Required action: Of all the entries below, retype only the lines from the one with "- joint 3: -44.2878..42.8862" through the one with "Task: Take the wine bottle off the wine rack", exactly as they appear.

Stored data
========================================================================
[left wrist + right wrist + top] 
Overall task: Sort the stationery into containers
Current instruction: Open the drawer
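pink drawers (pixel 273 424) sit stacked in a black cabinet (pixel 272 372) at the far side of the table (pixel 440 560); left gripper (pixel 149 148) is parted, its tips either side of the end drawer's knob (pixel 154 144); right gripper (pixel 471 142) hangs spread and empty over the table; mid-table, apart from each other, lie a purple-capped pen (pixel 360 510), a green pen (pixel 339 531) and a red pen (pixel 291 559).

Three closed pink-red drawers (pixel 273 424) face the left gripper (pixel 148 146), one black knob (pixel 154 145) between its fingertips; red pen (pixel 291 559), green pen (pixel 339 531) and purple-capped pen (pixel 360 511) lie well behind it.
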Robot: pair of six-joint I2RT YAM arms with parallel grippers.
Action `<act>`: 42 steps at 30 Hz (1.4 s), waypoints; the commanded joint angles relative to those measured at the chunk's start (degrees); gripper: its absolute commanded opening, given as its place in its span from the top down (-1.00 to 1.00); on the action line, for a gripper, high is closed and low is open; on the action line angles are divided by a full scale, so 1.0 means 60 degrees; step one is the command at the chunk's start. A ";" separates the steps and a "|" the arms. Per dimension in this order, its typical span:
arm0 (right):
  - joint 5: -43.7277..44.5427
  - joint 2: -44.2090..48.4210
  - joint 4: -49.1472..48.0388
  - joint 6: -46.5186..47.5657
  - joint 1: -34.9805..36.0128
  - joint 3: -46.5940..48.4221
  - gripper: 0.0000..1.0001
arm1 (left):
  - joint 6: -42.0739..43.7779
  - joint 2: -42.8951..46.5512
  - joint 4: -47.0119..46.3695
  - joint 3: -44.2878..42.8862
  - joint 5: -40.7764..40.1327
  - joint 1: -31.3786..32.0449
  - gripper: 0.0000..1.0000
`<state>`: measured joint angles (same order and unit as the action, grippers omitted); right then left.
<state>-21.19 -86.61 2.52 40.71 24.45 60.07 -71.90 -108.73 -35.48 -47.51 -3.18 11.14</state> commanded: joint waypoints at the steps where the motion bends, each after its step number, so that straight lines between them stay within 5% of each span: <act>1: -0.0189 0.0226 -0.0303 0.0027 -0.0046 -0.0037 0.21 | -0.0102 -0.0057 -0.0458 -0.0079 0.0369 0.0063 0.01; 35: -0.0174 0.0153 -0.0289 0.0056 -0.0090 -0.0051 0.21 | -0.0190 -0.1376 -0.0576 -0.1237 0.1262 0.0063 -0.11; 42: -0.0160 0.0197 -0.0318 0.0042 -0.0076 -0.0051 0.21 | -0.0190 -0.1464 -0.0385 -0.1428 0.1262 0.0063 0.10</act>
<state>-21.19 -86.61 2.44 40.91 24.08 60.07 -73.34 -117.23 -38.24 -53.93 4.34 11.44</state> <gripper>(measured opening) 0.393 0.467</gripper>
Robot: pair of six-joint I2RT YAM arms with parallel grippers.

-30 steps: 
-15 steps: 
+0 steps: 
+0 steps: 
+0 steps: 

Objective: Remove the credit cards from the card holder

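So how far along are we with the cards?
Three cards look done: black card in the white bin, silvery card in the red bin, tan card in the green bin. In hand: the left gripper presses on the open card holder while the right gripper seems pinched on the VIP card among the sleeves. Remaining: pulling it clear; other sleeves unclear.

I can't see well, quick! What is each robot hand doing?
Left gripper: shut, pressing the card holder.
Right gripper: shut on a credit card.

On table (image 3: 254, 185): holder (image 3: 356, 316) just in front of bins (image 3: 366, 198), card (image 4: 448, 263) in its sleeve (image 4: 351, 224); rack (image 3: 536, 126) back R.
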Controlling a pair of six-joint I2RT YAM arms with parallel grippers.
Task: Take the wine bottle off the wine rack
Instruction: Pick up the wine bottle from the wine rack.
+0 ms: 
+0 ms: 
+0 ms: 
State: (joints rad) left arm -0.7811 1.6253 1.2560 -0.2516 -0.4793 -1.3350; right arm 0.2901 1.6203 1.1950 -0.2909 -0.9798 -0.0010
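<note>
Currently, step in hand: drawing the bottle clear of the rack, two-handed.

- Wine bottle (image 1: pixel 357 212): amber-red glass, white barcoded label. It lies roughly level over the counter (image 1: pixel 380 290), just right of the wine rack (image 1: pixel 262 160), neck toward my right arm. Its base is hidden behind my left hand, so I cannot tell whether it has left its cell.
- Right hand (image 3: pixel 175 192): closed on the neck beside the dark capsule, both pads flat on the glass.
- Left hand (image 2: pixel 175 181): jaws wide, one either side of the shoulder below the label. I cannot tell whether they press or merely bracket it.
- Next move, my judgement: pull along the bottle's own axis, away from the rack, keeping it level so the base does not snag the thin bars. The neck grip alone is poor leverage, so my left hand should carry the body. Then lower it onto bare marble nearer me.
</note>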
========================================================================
Exercise response:
  - joint 3: -44.2878..42.8862
  - joint 5: -40.7764..40.1327
  - joint 1: -31.3786..32.0449
  - gripper: 0.0000..1.0000
`<state>`: measured joint angles (same order and unit as the action, grippers omitted); right then left.
<state>-21.19 -86.61 2.52 40.71 24.45 60.07 -71.90 -108.73 -35.48 -47.51 -3.18 11.14</state> commanded: joint waypoints at the steps where the motion bends, each after its step number, so that straight lines between them stay within 5% of each span: <act>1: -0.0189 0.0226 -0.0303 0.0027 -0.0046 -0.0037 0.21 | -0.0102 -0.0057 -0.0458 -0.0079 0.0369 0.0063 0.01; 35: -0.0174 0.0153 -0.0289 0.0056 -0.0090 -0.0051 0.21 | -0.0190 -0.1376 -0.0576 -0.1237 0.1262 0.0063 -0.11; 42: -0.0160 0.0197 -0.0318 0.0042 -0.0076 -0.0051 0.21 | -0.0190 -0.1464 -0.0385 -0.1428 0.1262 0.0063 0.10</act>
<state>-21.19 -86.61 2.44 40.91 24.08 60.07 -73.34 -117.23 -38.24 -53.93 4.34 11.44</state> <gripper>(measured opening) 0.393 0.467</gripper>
Robot: pair of six-joint I2RT YAM arms with parallel grippers.

-30 steps: 
-15 steps: 
+0 steps: 
+0 steps: 
+0 steps: 

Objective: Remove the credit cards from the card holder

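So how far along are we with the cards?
Three cards look done: black card in the white bin, silvery card in the red bin, tan card in the green bin. In hand: the left gripper presses on the open card holder while the right gripper seems pinched on the VIP card among the sleeves. Remaining: pulling it clear; other sleeves unclear.

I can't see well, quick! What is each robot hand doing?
Left gripper: shut, pressing the card holder.
Right gripper: shut on a credit card.

On table (image 3: 254, 185): holder (image 3: 356, 316) just in front of bins (image 3: 366, 198), card (image 4: 448, 263) in its sleeve (image 4: 351, 224); rack (image 3: 536, 126) back R.
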Controlling a pair of six-joint I2RT YAM arms with parallel grippers.
Task: Take the wine bottle off the wine rack

The exercise is finished and nothing remains.